Usaha Budidiya Madu Oleh Masyarakat Pesisir: Salah Satu Alternative Mata Pencaharian

madu_aceh (2)

Usaha Budidiya Madu Oleh Masyarakat Pesisir: Salah Satu Alternative Mata Pencaharian

(sebuah kisah pemuda pejuang kehidupan di Aceh Timur)

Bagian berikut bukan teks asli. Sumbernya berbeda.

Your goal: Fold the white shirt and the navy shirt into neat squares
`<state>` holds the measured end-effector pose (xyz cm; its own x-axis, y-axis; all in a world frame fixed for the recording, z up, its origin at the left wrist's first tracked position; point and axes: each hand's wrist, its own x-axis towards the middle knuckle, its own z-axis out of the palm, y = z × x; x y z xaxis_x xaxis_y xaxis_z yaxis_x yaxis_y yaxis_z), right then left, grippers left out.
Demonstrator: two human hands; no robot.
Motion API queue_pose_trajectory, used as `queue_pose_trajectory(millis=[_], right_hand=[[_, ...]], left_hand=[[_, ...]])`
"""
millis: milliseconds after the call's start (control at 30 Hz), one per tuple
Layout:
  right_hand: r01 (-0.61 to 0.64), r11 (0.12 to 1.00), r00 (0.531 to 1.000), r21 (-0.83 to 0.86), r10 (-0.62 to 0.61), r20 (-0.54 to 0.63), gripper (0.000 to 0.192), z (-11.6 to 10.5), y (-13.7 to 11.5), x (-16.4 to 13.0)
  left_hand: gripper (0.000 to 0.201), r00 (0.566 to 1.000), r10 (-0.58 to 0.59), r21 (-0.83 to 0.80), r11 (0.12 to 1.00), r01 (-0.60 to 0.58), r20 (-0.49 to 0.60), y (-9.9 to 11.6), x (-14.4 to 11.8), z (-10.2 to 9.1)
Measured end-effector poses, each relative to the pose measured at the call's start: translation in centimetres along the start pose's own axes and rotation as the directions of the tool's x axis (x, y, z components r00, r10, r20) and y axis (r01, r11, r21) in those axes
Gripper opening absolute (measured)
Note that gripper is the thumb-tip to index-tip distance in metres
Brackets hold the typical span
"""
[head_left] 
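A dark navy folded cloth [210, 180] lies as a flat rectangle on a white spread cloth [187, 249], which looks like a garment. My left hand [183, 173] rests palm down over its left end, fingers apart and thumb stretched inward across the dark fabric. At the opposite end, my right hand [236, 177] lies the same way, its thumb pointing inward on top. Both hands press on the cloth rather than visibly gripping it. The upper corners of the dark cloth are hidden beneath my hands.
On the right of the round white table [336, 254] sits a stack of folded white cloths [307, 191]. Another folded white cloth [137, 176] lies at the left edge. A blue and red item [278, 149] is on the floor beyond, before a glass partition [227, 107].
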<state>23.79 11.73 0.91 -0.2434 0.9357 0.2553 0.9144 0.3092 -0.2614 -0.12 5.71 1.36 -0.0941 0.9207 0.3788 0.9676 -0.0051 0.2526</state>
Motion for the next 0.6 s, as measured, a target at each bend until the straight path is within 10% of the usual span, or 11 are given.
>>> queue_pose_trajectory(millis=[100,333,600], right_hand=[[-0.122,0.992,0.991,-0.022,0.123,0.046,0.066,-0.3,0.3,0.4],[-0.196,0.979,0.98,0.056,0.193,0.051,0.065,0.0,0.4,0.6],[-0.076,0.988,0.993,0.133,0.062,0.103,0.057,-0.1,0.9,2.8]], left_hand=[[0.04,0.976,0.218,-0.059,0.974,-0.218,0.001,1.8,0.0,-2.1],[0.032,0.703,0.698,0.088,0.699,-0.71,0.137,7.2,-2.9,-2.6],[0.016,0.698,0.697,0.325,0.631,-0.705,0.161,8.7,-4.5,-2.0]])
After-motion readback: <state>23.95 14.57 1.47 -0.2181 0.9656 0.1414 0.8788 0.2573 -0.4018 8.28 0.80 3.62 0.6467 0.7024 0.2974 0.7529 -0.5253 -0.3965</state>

PKSPL-IPB, Pertengahan April 2018, tim lingkungan PKSPL-IPB (Khairuzzaman, Teuku Kemal Pasya, Dahyar Muhammad, dan Musnaini) melakukan survey di sebuah rumah di Desa Teupin Raya dalam rangka mengamati perkembangan masyarakat sekitar lingkar tambang di Aceh Timur. Dialah seorang pemuda, Abdurrahman yang dipanggil teman-teman dengan nama Edo, salah seorang mantan kombatan yang pada tahun 1998 baru tamat dari SMP. Setelah sempat bekerja sebagai helper di beberapa perusahaan, namun kontrak pekerjaan selesai, maka Edo mencari-cari ide usaha di kampung dengan sumberdaya yang ada, hingga muncul ide usaha budidaya madu linot (bahasa Aceh) atau kelulut atau kelanceng, dengan mencoba-coba. Lebah linot merupakan jenis lebah kecil dari jenis Trigona sp. (Genus Trigona, famili Melliponini) atau bahasa Inggris disebut stingless bee (lebah yang tidak mempunyai sengat).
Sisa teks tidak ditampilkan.